This document describes the traditional machine learning classification pipeline used to predict job categories from resume text. This pipeline uses a pre-trained TF-IDF vectorizer and scikit-learn classifier to categorize resumes into 25 distinct job fields (e.g., "Java Developer", "Data Science", "HR", etc.). This classification step occurs early in the resume analysis workflow and provides the predicted field that informs subsequent LLM-based comprehensive analysis.

For information about text extraction and preprocessing before classification, see Text Extraction & Cleaning. For details on how the predicted category is used by the LLM for structured data extraction, see Comprehensive Analysis with LLM.


System Architecture

The ML classification pipeline operates as a standalone component within the resume analysis service.
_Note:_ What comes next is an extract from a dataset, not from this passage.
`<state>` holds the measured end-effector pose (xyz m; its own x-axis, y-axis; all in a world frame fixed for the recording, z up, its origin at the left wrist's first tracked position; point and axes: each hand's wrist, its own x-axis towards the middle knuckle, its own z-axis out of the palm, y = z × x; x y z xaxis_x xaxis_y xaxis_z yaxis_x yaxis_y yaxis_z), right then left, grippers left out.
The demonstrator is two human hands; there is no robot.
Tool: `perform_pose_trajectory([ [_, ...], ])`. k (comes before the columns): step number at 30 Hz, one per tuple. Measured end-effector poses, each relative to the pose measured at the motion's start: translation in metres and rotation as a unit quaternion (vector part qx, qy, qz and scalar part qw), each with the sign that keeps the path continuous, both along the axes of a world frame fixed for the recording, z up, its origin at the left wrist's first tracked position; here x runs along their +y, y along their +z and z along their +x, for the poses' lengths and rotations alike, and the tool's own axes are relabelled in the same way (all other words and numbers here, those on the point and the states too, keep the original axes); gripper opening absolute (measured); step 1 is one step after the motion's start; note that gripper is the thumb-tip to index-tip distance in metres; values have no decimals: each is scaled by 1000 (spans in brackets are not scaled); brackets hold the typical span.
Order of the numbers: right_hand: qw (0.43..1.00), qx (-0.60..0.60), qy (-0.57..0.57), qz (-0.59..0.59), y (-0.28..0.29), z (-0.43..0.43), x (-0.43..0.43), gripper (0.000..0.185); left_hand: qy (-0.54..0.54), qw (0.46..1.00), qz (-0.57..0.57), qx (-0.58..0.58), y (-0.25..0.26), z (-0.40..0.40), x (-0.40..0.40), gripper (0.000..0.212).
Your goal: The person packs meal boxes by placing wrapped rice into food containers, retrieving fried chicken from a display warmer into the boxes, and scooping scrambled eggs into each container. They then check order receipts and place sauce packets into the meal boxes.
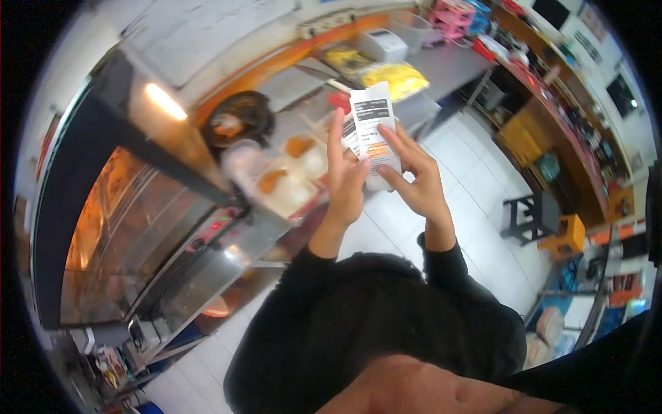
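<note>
In front of my chest I hold printed paper slips between both hands. My left hand (347, 186) grips the slips from the left side, its thumb near the lower part. My right hand (418, 168) pinches the front slip (373, 111) from the right, with thumb and forefinger on its face. It bears dark printed bands and orange marks. Behind it, to the left, part of a second slip (350, 133) shows. Beyond my left hand, open food containers (243, 182) hold white rice and orange-brown food; blur hides their details.
A lit glass-fronted warming cabinet (129, 227) stands at left. A dark round pan (240, 116), yellow packs (395, 80) and a small white printer (382, 45) sit on the counter. Black (532, 217) and yellow (563, 235) stools stand on the tiled floor (465, 171) at right.
</note>
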<state>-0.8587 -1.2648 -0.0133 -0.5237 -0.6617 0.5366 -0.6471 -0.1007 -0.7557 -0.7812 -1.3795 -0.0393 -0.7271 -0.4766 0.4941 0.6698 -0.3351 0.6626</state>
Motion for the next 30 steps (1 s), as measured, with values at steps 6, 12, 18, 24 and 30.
perform_pose_trajectory([
  [6,983,-75,-159,-55,-2,-65,78,51,-4,999,-52,-13,-5,-88,74,74],
  [12,976,4,-216,-28,-30,-125,99,33,-26,996,-88,-26,-6,-145,91,76],
  [18,989,-124,-78,-1,-27,-178,58,31,-143,984,91,-49,-2,-194,54,49],
  [24,965,-244,91,36,-86,-259,8,46,-8,971,235,-30,-22,-246,-21,49],
  [30,672,-493,346,431,-256,-305,117,51,17,967,245,65,-16,-267,-90,50],
])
It receives cleaned text and returns a predicted job category string.

Architecture Diagram

Diagram: ML Classification Pipeline Flow


Pre-trained Model Artifacts

The classification system relies on two serialized model files loaded at server startup:

Model File Type Purpose Load Location
best_model.pkl scikit-learn classifier Predicts 1 of 25 job categories from TF-IDF features backend/server.py714-724
tfidf.pkl TF-IDF vectorizer Transforms cleaned text into numerical feature vectors backend/server.py726-735

Model Loading Implementation

Both models are loaded at module initialization using Python's pickle module:

clf = pickle.load(
    open(
        os.path.join(
            os.path.dirname(__file__),
            "app",
            "model",
            "best_model.pkl",
        ),
        "rb",
    )
)
tfidf_vectorizer = pickle.load(
    open(
        os.path.join(
            os.path.dirname(__file__),
            "app",
            "model",
            "tfidf.pkl",
        ),
        "rb",
    )
)

File Structure:

backend/
  app/
    model/
      best_model.pkl     # Trained classifier
      tfidf.pkl          # Fitted TF-IDF vectorizer
      nltk_data/         # NLTK stopwords corpus

Text Preprocessing Pipeline

Before classification, resume text undergoes a multi-stage cleaning pipeline implemented in the clean_resume() function.

Architecture Diagram

Diagram: Text Cleaning Stages

Implementation Details

The clean_resume() function performs the following operations sequentially:

  1. URL Removal: Strips all HTTP(S) URLs
  2. Social Media Tag Removal: Removes @ mentions and # hashtags
  3. Punctuation Removal: Keeps only alphanumeric characters and whitespace
  4. Lemmatization: Uses spaCy's en_core_web_sm model to convert tokens to base forms
  5. Stopword Filtering: Removes common English stopwords using NLTK's corpus
def clean_resume(txt):
    """Clean the resume text by removing unwanted characters and lemmatizing."""
    cleantxt = re.sub(r"https\\S+", "", txt)
    cleantxt = re.sub(r"@\\S+|#\\S+", "", cleantxt)
    cleantxt = re.sub(r"[^\w\s]", "", cleantxt)

    doc = nlp(cleantxt)
    tokens = [
        token.lemma_.lower() for token in doc if token.text.lower() not in stop_words
    ]

    return " ".join(tokens)

Key Dependencies:

  • spacy: NLP tokenization and lemmatization
  • nltk.corpus.stopwords: English stopword list
  • re: Regular expression pattern matching

Classification Process

The classification process transforms cleaned text into a predicted job category through vectorization and model inference.

Architecture Diagram

Diagram: Classification Sequence

TF-IDF Vectorization

The tfidf_vectorizer object is a fitted instance of scikit-learn's TfidfVectorizer. It maintains:

  • Vocabulary: Learned token-to-index mapping
  • IDF Weights: Inverse document frequency values from training corpus
  • Transform Method: Converts text to sparse feature vectors

The vectorizer applies:

  1. Term Frequency (TF): Count of each token in the document
  2. Inverse Document Frequency (IDF): Log-scaled inverse of token's document frequency
  3. L2 Normalization: Scales vectors to unit length

Classifier Architecture

The clf object (loaded from best_model.pkl) is a trained scikit-learn classifier. Based on typical resume classification implementations, this is likely:

  • Model Type: Logistic Regression, SVM, or Naive Bayes
  • Output Space: 25 job categories
  • Prediction Method: clf.predict(features) returns single category
  • Probability Method: clf.predict_proba(features) returns confidence scores

Job Categories (25 total): The classifier predicts one of 25 distinct job fields including roles such as "Java Developer", "Python Developer", "Data Science", "DevOps Engineer", "HR", "Sales", "Advocate", etc.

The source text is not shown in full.